In fact, I pressed the send button, gave my final lectures of term (actually last one tomorrow), have read great chunks of work from my very active PhD students, and am now beginning to wonder what kind of stuff will come up on the programme. (No, you dont know the questions in advance.)


In a way, that's why I like it. It is bit like doing an exam .. with all the question spotting, the prep, the thinking (and only humiliation facing you if you mess up, not (all being well) a career-ruining disaster).


Anyway, I have spent the last few days buying more newspapers than I could possibly read, of all political complexions, and trying to predict what the hot topics of the day will be in East London on Thursday.
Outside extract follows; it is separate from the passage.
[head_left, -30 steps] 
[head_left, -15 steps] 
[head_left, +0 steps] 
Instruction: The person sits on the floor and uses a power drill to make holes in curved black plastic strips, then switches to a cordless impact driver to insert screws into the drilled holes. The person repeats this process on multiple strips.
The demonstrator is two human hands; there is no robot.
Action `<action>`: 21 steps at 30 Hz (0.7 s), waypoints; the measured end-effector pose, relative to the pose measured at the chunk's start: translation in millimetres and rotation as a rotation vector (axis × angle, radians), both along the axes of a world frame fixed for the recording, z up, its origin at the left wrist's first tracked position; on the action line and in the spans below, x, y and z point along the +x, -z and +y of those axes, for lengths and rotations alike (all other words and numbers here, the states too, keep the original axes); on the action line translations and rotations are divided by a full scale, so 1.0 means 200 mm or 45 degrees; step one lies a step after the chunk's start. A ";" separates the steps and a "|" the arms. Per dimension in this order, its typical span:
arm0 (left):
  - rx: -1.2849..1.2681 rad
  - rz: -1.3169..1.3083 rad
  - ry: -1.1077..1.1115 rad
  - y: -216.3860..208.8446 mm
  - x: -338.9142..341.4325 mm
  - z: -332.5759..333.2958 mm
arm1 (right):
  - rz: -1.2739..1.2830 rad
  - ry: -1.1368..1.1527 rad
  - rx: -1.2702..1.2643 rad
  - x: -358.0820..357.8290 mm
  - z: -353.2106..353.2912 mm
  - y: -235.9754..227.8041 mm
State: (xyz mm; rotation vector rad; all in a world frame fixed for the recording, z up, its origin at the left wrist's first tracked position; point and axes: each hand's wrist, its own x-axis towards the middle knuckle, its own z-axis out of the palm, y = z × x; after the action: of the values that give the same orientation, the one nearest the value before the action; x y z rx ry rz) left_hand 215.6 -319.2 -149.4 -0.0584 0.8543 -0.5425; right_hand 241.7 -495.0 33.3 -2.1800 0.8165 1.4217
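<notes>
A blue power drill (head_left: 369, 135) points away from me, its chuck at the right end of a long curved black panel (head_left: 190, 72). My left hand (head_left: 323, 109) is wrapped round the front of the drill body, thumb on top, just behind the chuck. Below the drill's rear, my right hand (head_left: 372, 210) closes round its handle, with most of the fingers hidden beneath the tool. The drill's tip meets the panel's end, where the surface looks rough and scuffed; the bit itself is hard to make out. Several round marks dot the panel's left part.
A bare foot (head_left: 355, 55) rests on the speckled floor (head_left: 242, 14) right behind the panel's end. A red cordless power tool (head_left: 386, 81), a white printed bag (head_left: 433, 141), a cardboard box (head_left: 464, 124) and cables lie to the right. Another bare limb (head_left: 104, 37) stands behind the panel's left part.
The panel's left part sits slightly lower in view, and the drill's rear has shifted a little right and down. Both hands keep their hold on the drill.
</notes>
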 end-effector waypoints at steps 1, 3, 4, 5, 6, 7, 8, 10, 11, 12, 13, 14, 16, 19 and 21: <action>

If I were to tempt fate, I would predict some selection from the following: Dave's visit to China (did he REALLY take Charles Moore's Thatcher bio as a gift for the Chinese leadership?); UK attitudes to the EU (and vice versa); Boris and IQ's (a bit old maybe); the PISA education rankings (if any politician talks any more about this being a "wake-up call", I'll give them the "hard-working families" treatment), energy pricing, Osborne's Thursday statement, the obviously sad case of the forced Caesarian (though many more people seem to think they know what has happened than actually do....it's a foolish person who pontificates on this one, I think)... and...err.  Ok give us a hand. Any ideas? All welcome.


And if you say: why on earth do I do it after what happened to me last time, I have to reply: well, that is the point. You can't let women be frightened off these programmes just because of a lot of vile, but ultimately silly, internet abuse. And if I don't go back on, what message would that send to other women out there, who might be thinking of putting their head above the parapet too?


Besides, the programme is nerve wracking, but quite fun in its way! 


Hoping I'm still saying this, this time on Thursday night.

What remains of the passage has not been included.